The Socialist French government of François Mitterrand nationalized the Banque Rothschild and renamed it Compagnie Européenne de Banque in 1981. In 1983, David de Rothschild and Eric de Rothschild recapitalized the family's business just as their ancestors had done in the prior century under the name Paris Orléans, as it was banned from using the family name until 1986, at which time the firm was renamed Rothschild & Cie Banque.
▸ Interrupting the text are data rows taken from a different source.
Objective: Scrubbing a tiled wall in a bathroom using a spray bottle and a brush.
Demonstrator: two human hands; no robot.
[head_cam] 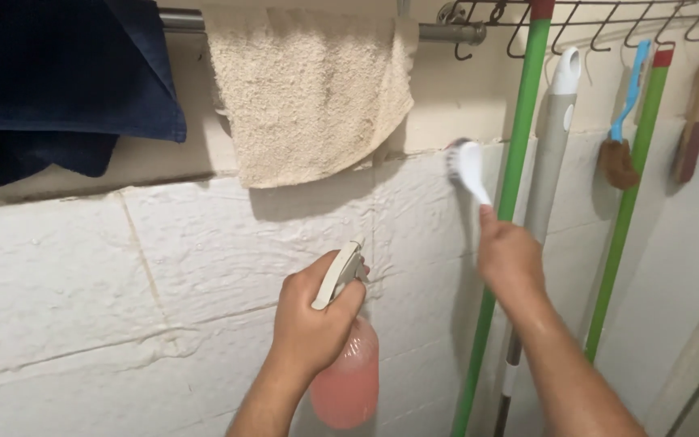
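Note:
My left hand (311,320) grips a spray bottle (349,376) of pink liquid by its neck; the white trigger head (337,275) points at the white tiled wall (204,251). My right hand (510,257) holds a small white scrub brush (467,166) by its handle. The brush's bristles press against the wall just under the ledge, to the right of a hanging beige towel (309,89).
A dark blue towel (58,81) hangs at the upper left on a metal rail (446,32). Two green poles (515,146), a grey-handled tool (553,121), a blue-handled brush (620,146) and a wooden brush (693,117) hang from hooks at the right.

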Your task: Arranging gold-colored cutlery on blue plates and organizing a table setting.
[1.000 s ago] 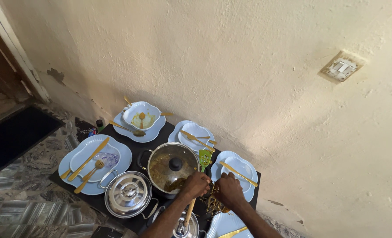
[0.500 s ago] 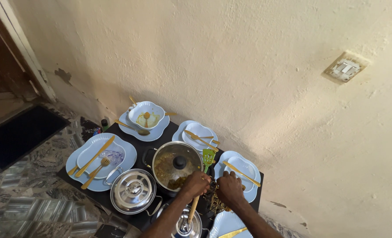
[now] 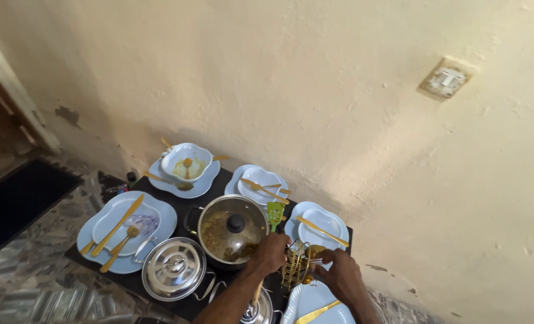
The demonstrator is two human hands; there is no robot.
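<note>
My left hand [image 3: 269, 254] grips the wooden handle of a green slotted spatula [image 3: 275, 212], whose head points up beside a steel pot with a glass lid [image 3: 231, 228] holding brown food. My right hand [image 3: 340, 274] has drawn back to the right of a gold wire cutlery rack [image 3: 293, 266] and pinches a small pale-tipped utensil [image 3: 315, 261] at the rack's edge. Both forearms enter from the bottom of the frame.
The black table [image 3: 186, 207] carries several light blue plates with gold cutlery [image 3: 118, 225] [image 3: 318, 227] [image 3: 259, 182], a used bowl with sauce [image 3: 186, 162], a pot with a steel lid [image 3: 174, 268] and another lid [image 3: 256, 313]. A cream wall with a switch [image 3: 445, 78] stands behind.
My right hand has moved right and down, away from my left hand and off the rack, with a small utensil in its fingers. My left hand keeps the spatula. The camera shifted slightly.
</note>
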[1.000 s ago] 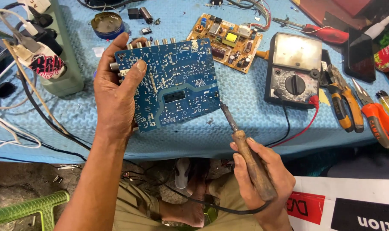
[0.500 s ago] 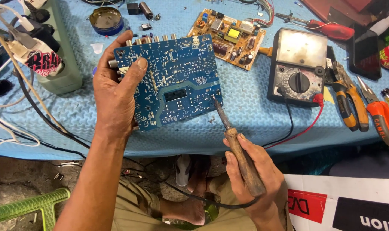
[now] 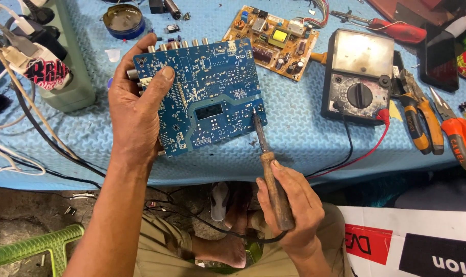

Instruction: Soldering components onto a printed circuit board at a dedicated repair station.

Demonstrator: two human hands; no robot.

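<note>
My left hand [image 3: 135,110] grips the left edge of a blue circuit board [image 3: 205,95], holding it tilted above the blue table cover [image 3: 294,149], solder side facing me. My right hand [image 3: 292,210] is closed around the brown wooden handle of a soldering iron [image 3: 271,177]. The iron's metal tip touches the board near its lower right corner. A black cord runs from the iron's handle down past my lap.
An analog multimeter [image 3: 358,77] with red and black leads lies right of the board. A tan circuit board [image 3: 271,38] sits behind it. Orange-handled pliers [image 3: 422,120], a red screwdriver [image 3: 392,28], a round tin [image 3: 123,20] and a green power strip [image 3: 64,77] with plugs surround them.
My right hand has brought the soldering iron up and left, so its tip now rests on the board's lower right corner. The left hand keeps the board steady.
</note>
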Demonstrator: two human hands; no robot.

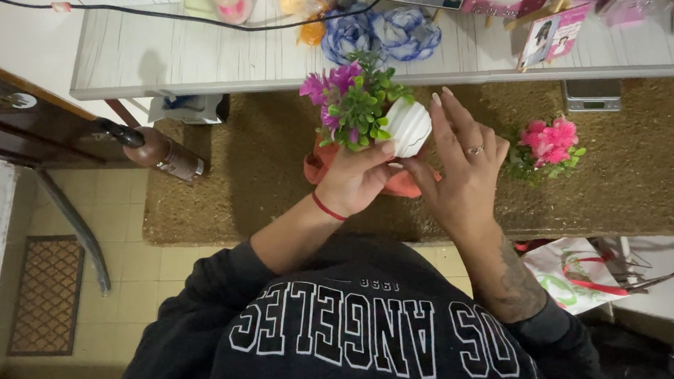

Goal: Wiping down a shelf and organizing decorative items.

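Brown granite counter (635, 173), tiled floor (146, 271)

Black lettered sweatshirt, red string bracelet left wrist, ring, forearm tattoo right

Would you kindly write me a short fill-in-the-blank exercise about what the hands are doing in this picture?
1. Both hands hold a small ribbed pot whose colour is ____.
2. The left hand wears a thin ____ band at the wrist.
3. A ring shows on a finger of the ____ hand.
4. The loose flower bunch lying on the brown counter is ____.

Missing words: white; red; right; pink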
=== Modern history and recent events ===
==== Anglo-French Rothschild merger ====
In 2003, the English (N M Rothschild & Sons) and French (Rothschild & Cie Banque) firms announced plans to merge under the leadership of David R. de Rothschild. Paris Orléans SCA became the flagship holding company of the family business of Rothschild. Although Paris Orléans is listed on the exchange, the family retains control of the firm. After the merger of the banking activities, Paris Orléans SCA became the sole owner Concordia BV, which controls Rothschilds Continuation Holdings AG, which controls the Rothschild Group's banking activities. By 2011, the firm had merged operations and was unified.

==== Recent history ====

Current Logo of Rothschild & Co (2015–)

In 2007, Rothschild formed joint venture Jardine Rothschild Asia Capital with Jardine Strategic, specializing in growth capital investments.

In 2010, the firm appointed the first non-family member chief executive officer, Nigel Higgins.

In 2011, the firm rebranded from "N M Rothschild & Sons" to "Rothschild & Co." The goal of this was to show "a new global positioning as the fulcrum of the Financial Market."

In 2015, the parent company Paris Orléans changed its name to Rothschild & Co to match the trade name of the business.

In 2017, Rothschild & Co acquired the family-controlled French private bank Martin Maurel. This merger united the businesses of two European financial families. After the acquisition, Rothschild & Co became the leading private bank in France.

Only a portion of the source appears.